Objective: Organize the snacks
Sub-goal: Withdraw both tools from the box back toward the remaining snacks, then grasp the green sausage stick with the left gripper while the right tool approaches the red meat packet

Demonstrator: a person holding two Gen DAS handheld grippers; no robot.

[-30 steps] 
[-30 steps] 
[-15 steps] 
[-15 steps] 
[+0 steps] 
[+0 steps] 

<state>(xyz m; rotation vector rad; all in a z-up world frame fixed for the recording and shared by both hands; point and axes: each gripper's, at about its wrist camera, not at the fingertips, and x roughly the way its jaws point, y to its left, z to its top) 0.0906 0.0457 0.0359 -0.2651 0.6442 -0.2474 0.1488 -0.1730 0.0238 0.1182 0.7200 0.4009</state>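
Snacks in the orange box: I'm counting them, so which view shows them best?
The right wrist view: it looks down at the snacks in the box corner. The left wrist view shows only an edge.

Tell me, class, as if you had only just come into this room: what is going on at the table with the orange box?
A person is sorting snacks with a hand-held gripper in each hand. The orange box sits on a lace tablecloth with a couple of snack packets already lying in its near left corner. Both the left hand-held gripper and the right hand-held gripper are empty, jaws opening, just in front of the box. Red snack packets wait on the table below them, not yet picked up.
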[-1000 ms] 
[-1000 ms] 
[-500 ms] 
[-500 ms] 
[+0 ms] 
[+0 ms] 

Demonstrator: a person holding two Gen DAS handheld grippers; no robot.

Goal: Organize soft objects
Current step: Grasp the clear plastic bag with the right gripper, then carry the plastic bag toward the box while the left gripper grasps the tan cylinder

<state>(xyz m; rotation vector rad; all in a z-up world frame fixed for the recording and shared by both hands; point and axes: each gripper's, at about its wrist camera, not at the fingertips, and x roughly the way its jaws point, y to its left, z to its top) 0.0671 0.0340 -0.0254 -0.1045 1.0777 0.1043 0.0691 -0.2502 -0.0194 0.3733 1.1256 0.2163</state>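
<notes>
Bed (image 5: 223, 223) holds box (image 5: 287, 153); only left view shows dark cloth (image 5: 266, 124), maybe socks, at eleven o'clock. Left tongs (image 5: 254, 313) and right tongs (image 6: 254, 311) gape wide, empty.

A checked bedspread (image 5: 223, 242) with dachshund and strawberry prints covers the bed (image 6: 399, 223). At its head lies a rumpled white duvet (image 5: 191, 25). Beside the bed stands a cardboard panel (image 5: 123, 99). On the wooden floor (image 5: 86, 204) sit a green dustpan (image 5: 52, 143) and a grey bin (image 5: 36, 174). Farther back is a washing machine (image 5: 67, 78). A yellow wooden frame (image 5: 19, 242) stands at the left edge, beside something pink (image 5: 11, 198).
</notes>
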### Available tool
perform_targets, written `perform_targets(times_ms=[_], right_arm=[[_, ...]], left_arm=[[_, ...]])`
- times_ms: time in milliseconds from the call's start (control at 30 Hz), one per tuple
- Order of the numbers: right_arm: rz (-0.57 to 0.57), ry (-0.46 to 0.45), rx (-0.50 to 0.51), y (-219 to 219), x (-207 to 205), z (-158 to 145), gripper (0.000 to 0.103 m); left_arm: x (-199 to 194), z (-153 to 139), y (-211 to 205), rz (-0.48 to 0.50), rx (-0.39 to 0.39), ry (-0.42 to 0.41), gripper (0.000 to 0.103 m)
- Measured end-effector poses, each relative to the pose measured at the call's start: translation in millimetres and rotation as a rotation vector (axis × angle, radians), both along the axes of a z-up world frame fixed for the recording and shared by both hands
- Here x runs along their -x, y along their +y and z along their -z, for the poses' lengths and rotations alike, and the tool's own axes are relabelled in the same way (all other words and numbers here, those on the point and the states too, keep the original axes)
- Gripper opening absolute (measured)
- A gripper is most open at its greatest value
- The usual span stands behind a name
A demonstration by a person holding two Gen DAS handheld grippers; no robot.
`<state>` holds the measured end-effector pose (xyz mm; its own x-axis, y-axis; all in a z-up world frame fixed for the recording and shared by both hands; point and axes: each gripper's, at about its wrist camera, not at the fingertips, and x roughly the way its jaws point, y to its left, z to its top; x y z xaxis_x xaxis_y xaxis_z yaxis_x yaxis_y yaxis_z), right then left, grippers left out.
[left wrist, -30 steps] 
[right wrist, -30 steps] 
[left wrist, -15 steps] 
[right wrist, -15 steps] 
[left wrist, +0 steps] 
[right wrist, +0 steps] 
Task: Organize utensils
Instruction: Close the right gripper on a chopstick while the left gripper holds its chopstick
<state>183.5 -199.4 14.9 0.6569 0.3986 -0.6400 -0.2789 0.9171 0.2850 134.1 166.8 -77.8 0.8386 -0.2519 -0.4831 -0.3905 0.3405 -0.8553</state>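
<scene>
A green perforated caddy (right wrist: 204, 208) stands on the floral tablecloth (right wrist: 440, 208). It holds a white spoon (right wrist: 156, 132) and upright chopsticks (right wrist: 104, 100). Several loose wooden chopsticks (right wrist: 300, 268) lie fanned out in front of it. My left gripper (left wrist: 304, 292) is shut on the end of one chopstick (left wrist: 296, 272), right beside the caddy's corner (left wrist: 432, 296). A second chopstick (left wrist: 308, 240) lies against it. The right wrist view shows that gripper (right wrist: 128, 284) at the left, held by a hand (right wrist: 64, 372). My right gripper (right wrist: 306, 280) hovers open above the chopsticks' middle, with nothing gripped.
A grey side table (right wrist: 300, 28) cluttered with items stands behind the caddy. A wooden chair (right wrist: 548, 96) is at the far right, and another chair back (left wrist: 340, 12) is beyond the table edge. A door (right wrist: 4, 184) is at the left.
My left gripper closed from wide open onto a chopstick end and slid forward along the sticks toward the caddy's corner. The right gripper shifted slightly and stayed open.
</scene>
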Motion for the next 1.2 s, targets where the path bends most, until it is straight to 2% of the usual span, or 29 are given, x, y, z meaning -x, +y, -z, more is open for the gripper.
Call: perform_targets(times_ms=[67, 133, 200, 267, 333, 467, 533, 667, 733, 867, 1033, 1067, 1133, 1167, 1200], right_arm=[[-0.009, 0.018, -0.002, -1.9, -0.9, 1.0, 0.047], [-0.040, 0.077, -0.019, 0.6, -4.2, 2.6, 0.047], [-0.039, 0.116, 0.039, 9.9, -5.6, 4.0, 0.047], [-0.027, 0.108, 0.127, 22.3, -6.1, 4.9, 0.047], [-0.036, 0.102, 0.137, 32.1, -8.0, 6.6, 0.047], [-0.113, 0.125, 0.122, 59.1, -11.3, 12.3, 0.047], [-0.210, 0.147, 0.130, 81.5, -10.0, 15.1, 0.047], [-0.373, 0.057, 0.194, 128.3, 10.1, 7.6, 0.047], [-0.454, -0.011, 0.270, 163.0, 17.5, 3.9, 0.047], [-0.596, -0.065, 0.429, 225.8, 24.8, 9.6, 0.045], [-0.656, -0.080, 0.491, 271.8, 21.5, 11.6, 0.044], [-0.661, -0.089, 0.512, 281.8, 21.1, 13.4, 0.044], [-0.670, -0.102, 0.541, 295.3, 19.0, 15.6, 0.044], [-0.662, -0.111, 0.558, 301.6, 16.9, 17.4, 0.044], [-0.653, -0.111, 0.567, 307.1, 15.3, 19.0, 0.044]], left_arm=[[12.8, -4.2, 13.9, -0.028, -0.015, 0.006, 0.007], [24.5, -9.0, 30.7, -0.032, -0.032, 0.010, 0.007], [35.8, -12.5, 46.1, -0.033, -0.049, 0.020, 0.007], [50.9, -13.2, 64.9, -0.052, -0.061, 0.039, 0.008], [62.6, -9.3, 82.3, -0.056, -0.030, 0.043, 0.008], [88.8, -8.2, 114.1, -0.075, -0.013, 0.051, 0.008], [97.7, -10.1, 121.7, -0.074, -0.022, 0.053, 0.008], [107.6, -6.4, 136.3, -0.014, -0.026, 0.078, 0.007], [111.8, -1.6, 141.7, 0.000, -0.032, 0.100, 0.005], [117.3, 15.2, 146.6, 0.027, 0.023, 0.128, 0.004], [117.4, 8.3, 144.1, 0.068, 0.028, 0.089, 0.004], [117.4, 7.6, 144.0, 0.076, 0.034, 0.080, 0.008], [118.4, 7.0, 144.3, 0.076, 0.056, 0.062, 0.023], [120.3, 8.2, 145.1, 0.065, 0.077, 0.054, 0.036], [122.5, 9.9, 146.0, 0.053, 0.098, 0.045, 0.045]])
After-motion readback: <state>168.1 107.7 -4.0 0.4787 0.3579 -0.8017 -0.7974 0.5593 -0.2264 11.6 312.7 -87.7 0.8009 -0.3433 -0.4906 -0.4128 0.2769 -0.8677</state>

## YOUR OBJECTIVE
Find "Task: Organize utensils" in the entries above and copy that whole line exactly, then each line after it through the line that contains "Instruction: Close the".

## RESULT OF THE EXERCISE
Task: Organize utensils
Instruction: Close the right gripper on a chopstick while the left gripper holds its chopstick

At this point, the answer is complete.